The swimmer (1981) cm 112×84 – Tempera su tela

The swimmer (1981)

cm 112×84 – Tempera su tela

From the moment it was painted, The Swimmer stands at the center of the room in the Orsi home. Its leaden palette expresses the painter’s state of mind following an accident in which two members of his family lost their lives. The seascape, bristling with sharp rocks, represents the theater of the tragedy: the coast of Mulinetti, a town not far from Bonassola, a place where the artist spent much of his free time from the late sixties. The muscular figure of the swimmer is reminiscent of the castaways in Géricault’s Raft of the Medusa. The gesture of the hand, whose index finger points toward the seabed, indicates the fatal outcome of the event.
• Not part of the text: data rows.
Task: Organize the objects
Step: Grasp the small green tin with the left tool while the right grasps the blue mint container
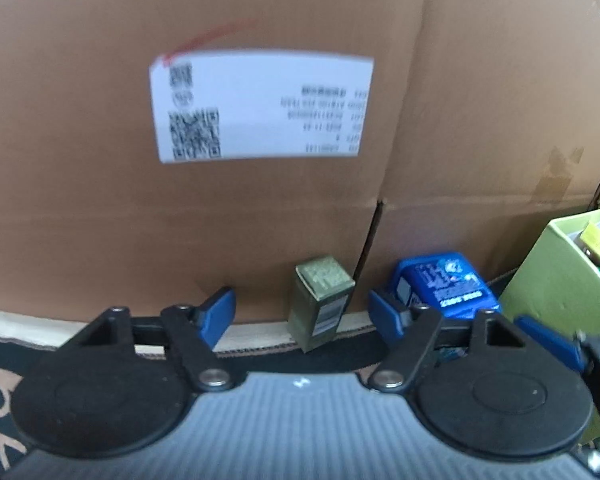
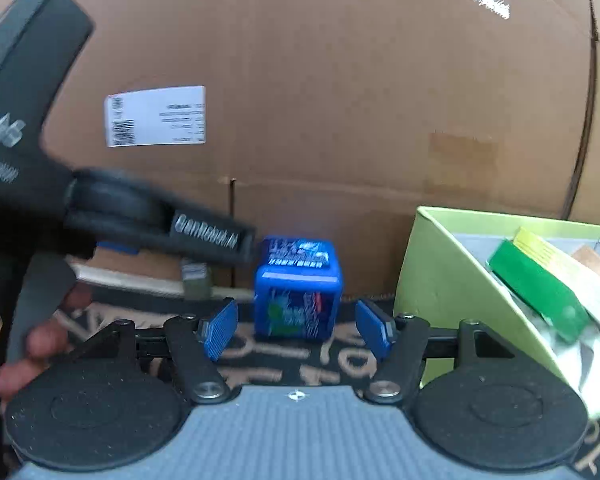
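Currently, my left gripper [image 1: 302, 314] stands with its 2 blue pads apart, and the olive-green carton [image 1: 322, 306] sits upright in the gap between them; neither pad presses on it, so nothing is gripped. I judge this alignment to be a set-up for closing on the carton's 2 narrow sides. My right gripper [image 2: 296, 330] likewise has its pads spread, bracketing the blue cube-shaped box [image 2: 298, 288] without contact; that box stands on the patterned dark mat [image 2: 300, 364], just ahead of the pads.

Both small packages rest at the foot of the large cardboard box [image 1: 260, 216], whose wall, bearing a white shipping label [image 1: 260, 106], blocks any push-through and so favours a grasp from the front. In the right view the left tool's black body crosses the frame, with the fingers [image 2: 32, 340] of my left hand at its trigger.

To the right stands the light-green open bin [image 2: 432, 264], already holding a green packet [image 2: 540, 288] and other flat items. I take it as the likely destination, which would explain why the 2 grippers address the loose packages nearest it.
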Demonstrator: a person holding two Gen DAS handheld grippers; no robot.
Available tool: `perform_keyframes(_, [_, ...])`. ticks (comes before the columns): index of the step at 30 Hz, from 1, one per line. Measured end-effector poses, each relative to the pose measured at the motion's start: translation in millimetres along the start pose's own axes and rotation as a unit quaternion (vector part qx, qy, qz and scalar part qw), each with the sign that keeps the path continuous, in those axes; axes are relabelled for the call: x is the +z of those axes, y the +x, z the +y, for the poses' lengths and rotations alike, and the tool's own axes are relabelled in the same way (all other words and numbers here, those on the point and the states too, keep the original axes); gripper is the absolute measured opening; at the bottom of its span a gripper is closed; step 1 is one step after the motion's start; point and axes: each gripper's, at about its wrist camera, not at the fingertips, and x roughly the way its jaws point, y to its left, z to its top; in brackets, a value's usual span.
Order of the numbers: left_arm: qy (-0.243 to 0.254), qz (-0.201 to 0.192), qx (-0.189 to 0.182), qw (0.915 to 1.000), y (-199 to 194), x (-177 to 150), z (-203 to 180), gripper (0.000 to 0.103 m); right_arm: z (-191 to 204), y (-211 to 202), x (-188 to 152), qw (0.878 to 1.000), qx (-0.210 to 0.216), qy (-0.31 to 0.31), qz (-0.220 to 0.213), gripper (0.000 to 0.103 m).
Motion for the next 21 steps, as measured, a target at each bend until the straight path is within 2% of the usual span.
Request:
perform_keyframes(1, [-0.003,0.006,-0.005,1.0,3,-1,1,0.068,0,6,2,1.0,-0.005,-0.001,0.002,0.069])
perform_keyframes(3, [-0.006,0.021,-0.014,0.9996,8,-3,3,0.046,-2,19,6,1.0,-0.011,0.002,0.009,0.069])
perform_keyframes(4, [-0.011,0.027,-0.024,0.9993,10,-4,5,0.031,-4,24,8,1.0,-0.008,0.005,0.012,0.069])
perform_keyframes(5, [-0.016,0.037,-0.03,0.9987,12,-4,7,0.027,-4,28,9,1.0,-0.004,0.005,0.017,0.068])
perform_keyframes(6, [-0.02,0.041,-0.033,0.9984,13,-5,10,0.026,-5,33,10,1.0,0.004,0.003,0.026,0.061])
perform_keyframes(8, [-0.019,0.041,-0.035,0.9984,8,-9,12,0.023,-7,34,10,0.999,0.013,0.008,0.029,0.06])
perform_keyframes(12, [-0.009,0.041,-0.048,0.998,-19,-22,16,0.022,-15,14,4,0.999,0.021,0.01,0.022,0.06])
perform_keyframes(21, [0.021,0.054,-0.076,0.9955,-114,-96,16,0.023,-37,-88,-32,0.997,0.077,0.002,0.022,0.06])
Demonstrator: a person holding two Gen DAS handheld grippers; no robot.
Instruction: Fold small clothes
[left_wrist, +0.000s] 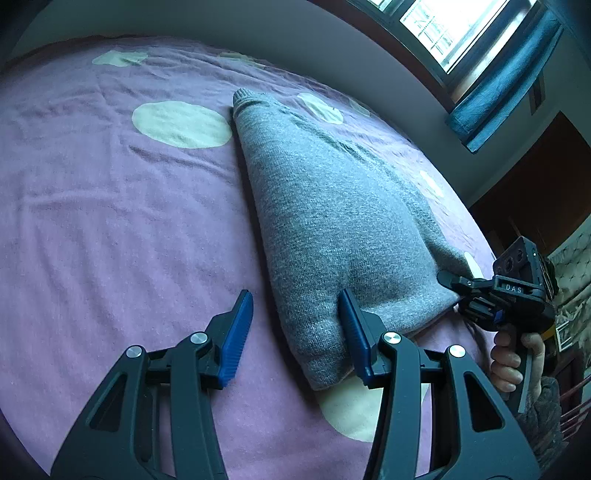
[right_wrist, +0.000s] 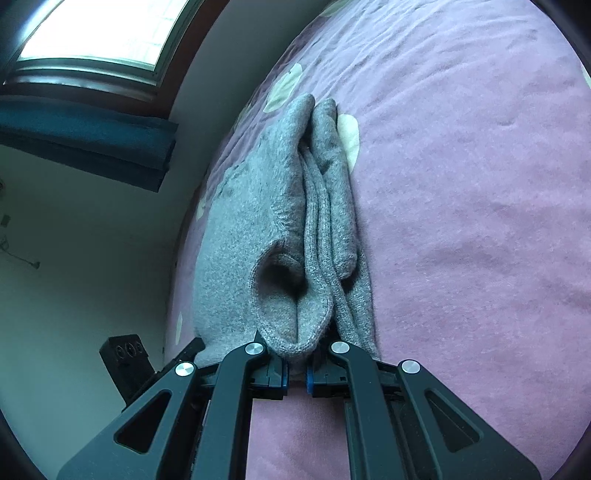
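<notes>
Grey knit garment (left_wrist: 332, 206) lying folded lengthwise on purple bed cover (left_wrist: 110, 221), near the bed's right edge. Right tool (right_wrist: 296, 376) clenched on near hem corner. Left tool (left_wrist: 295, 332) released, one pad on the fabric, other on cover. Worth seating both pads round the hem before lifting; keep corners level.
</notes>
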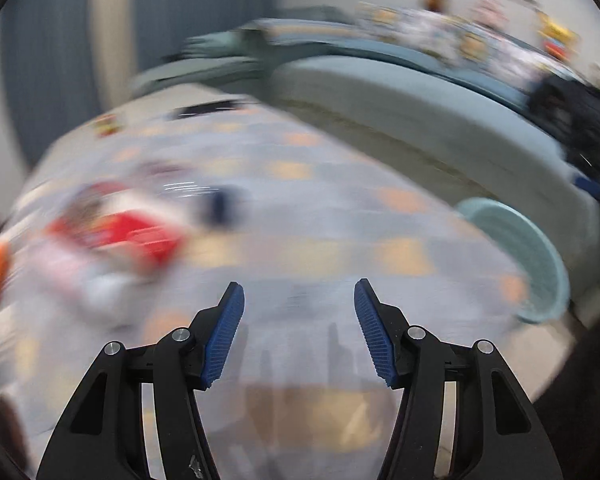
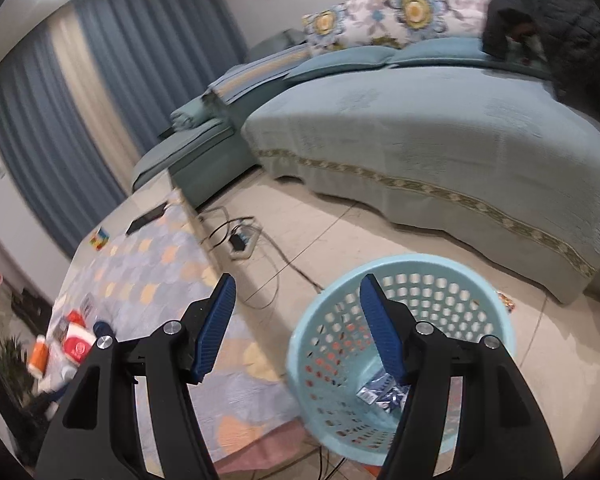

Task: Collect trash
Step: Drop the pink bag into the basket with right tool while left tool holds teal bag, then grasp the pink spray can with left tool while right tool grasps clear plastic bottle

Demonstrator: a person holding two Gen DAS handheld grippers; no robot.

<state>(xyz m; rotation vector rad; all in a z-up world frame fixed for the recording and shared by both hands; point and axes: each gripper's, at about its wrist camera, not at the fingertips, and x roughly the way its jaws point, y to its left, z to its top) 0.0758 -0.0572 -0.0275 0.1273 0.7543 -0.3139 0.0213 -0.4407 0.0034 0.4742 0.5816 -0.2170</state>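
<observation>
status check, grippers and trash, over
Left gripper and right gripper open, empty. Silver wrapper in blue basket. More trash still on table. Path clear.

A pale blue perforated basket [image 2: 428,320] is standing upright on the tiled floor, just beside the bench [image 2: 172,276]. A crinkled silver-blue wrapper [image 2: 380,392] is lying at its bottom. At the bench's far left end, a cluster of trash [image 2: 70,344] is lying: a red-and-white packet, an orange-capped white bottle and a dark blue cap, too blurred in the left view to tell apart.
</observation>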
Free of dramatic tones, the painting transfigures the event in a symbolic and meditative key. This calmness is the fruit of the elaboration of the mourning. Orsi makes his own the Dechirican expedient of transforming characters and moments of private life in a metaphysical key, leaving out the narration to make room for reflection. The sea is a recurring theme in Orsi’s painting, especially since the seventies. The Swimmers are the only series in which, in the seascape, the human figure appears. The uniqueness of the Swimmer compared to Orsi’s repertoire is the content linked to the desolation left by death: if in his Danza Macabra it is mocked and defeated, here it is unavoidable. Whoever observes the painting without knowing its story is not disturbed by the drama concealed in it, but perceives it anyway in a subliminal way.